Dodgers News: In a full-circle moment, Sasaki gives back to earthquake-ravaged region

SUZU, JAPAN — Roki Sasaki spent part of his offseason far from Dodger Stadium, but still very much on the mound and very much in his element. On Saturday, the Dodgers right-hander returned to Suzu City in Ishikawa Prefecture to run a special baseball clinic for children affected by the Noto Peninsula Earthquake and the devastating Oku Noto heavy rains.
For the kids, it was a chance to play catch, laugh, and forget about aftershocks and damaged homes for a few hours. For Sasaki, it was something deeper. At nine years old, he survived the 2011 Great East Japan Earthquake and tsunami that destroyed his hometown of Rikuzentakata, killed more than 18,000 people across the region, and took his father and grandparents. Baseball helped him through that loss. Now he is using baseball to help another coastal community fighting its way back.
Suzu City sits near the epicenter of the 2024 Noto Peninsula earthquake, a magnitude 7.6 quake that struck on January 1 and produced some of the strongest shaking Japan has seen since 2011. The quake and ensuing tsunami and landslides killed nearly 700 people, injured more than 1,400, and leveled homes and businesses across Ishikawa Prefecture, including in Suzu, Wajima, Noto and Anamizu. Heavy rains later in the year brought new flooding and damage to an area that was already exhausted. Many families are still in temporary housing and still working through the kind of long, slow recovery Dodger fans in Southern California know all too well from wildfires and mudslides.

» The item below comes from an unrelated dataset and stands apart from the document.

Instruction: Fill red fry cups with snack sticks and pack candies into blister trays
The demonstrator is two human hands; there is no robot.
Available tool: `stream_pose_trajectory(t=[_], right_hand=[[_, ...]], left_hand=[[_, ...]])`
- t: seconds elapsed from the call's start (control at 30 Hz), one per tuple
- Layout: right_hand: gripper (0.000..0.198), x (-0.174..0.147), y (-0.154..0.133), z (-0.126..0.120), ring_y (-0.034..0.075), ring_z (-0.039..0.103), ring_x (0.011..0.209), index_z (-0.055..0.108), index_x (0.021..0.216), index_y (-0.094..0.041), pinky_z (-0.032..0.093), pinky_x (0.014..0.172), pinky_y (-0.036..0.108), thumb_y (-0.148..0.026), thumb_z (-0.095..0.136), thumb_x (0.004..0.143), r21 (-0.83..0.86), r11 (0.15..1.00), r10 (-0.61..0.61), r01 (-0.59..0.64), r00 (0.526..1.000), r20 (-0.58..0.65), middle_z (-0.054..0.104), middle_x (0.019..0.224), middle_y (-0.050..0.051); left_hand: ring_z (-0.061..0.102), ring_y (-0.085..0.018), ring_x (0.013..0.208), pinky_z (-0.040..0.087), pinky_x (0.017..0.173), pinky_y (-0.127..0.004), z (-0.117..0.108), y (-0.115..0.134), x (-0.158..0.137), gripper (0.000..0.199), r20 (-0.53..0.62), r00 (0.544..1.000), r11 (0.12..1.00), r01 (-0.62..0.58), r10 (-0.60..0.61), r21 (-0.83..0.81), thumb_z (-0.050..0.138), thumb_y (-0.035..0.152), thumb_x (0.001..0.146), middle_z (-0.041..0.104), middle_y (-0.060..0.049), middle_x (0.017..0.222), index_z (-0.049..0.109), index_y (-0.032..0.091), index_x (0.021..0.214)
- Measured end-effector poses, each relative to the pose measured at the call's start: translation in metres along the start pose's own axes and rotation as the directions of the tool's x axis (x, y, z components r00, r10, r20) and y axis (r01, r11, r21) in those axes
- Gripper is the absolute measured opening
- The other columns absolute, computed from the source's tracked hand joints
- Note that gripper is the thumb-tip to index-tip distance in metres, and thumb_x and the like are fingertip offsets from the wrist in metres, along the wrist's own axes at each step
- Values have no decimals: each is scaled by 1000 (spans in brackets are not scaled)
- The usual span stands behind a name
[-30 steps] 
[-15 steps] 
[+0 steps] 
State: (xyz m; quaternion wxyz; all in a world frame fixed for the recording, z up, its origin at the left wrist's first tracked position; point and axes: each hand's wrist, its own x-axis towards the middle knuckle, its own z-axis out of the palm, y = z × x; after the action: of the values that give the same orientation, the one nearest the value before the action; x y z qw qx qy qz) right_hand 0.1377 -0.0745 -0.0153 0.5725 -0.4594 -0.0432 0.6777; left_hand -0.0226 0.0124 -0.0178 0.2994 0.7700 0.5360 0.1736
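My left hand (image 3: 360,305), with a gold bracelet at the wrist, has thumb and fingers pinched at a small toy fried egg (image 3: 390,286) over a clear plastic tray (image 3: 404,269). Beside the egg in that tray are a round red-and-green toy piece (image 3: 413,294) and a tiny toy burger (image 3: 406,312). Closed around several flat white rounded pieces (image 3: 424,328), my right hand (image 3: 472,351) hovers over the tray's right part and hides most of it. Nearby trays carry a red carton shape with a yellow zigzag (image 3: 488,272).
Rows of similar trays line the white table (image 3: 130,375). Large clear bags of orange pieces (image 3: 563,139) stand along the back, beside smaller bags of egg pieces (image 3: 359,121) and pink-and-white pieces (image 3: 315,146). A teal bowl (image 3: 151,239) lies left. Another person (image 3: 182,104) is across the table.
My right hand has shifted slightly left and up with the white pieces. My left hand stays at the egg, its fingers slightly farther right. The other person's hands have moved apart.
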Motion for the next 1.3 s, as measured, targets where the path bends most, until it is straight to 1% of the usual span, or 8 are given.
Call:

Sasaki cannot rebuild houses or rewrite the past, but he can show up. Video from the event shows him in Dodger blue, surrounded by kids in mismatched uniforms, running drills, tossing pitches, and taking time with each group.(YouTube) The message he shared was simple: stay strong, keep your dreams alive, and try to find joy in the game. Coming from someone who has lived through his own disaster, those words carried a different weight than a standard clinic pep talk.
This is not a one-off gesture that sits outside the rest of his story. When Sasaki signed with the Dodgers and was introduced before the Tokyo Series against the Cubs, he spoke openly about how surviving 3/11 shaped him, and how that experience motivates him to give back in places that are hurting. His hometown of Rikuzentakata still calls him a “hero” and a “treasure,” in part because he returns every winter to visit, work out, and stay connected with the people who watched him grow up.
Since coming to Los Angeles, Sasaki has leaned into that same sense of responsibility. Through a partnership between the Dodgers and the United States-Japan Foundation, he has been part of a broader effort that supports youth-focused nonprofits in Japan. The organization notes that he has donated more than 10 million yen to Iwate Prefecture to help with wildfire relief, another example of how closely he ties his success on the mound to communities dealing with disaster.
He is not alone in that work. Shohei Ohtani and the Dodgers donated $1 million to support victims of Japan’s earthquakes soon after the Noto disaster, part of a pattern of giving that stretches from Japan’s west coast to fire-damaged neighborhoods in Los Angeles.The team’s Japanese trio of Ohtani, Yoshinobu Yamamoto, and Sasaki have all used clinics and charity events to connect with young players and families who feel the impact of these disasters long after the headlines fade.
On the field, Dodger fans already know what Sasaki can do. He arrived from Chiba Lotte with a perfect game and a reputation for triple-digit fastballs, then picked up his first MLB win in early May against the Braves as part of a stretch that showed flashes of the “Monster of Reiwa” stuff we all heard about. Later in the year he became a weapon out of the bullpen in October, blowing away hitters in the NLDS and drawing praise from veterans like Freddie Freeman for his poise in big spots. Probably his shining moment was in Game 4 of the NLDS when he threw three perfect innings against the Phillies to put the Dodgers in control of the series.
What happened in Suzu this week reminded everyone that the story is bigger than radar-gun readings. The same right-hander who dominated a playoff inning in Los Angeles can also kneel in the dirt next to a kid whose school gym had to be used as a shelter and talk about how baseball helped him through a lonely, frightening time. The same uniform that fills up the Tokyo Dome for the Dodgers opening series can turn up on a windy local field, where the only cameras belong to parents and a few local reporters.
For fans in L.A., it also feels like a loop closing. When Sasaki was introduced as a Dodger back in March, he talked about wanting to stand with Los Angeles as the city dealt with its own catastrophic wildfires, saying he understood what it meant to have your world turned upside down by forces you cannot control. Now, in Suzu City, he is doing for others what people once did for him: showing up, listening, and offering a few hours of hope wrapped in a game of catch.
There will be plenty of time this spring to chart his velocity, track his pitch mix, and argue about his role in the rotation. For one afternoon in Ishikawa, Roki Sasaki was something even more important. He was a Dodger in a battered town, using baseball to tell a group of kids on a shaken peninsula that their dreams still matter.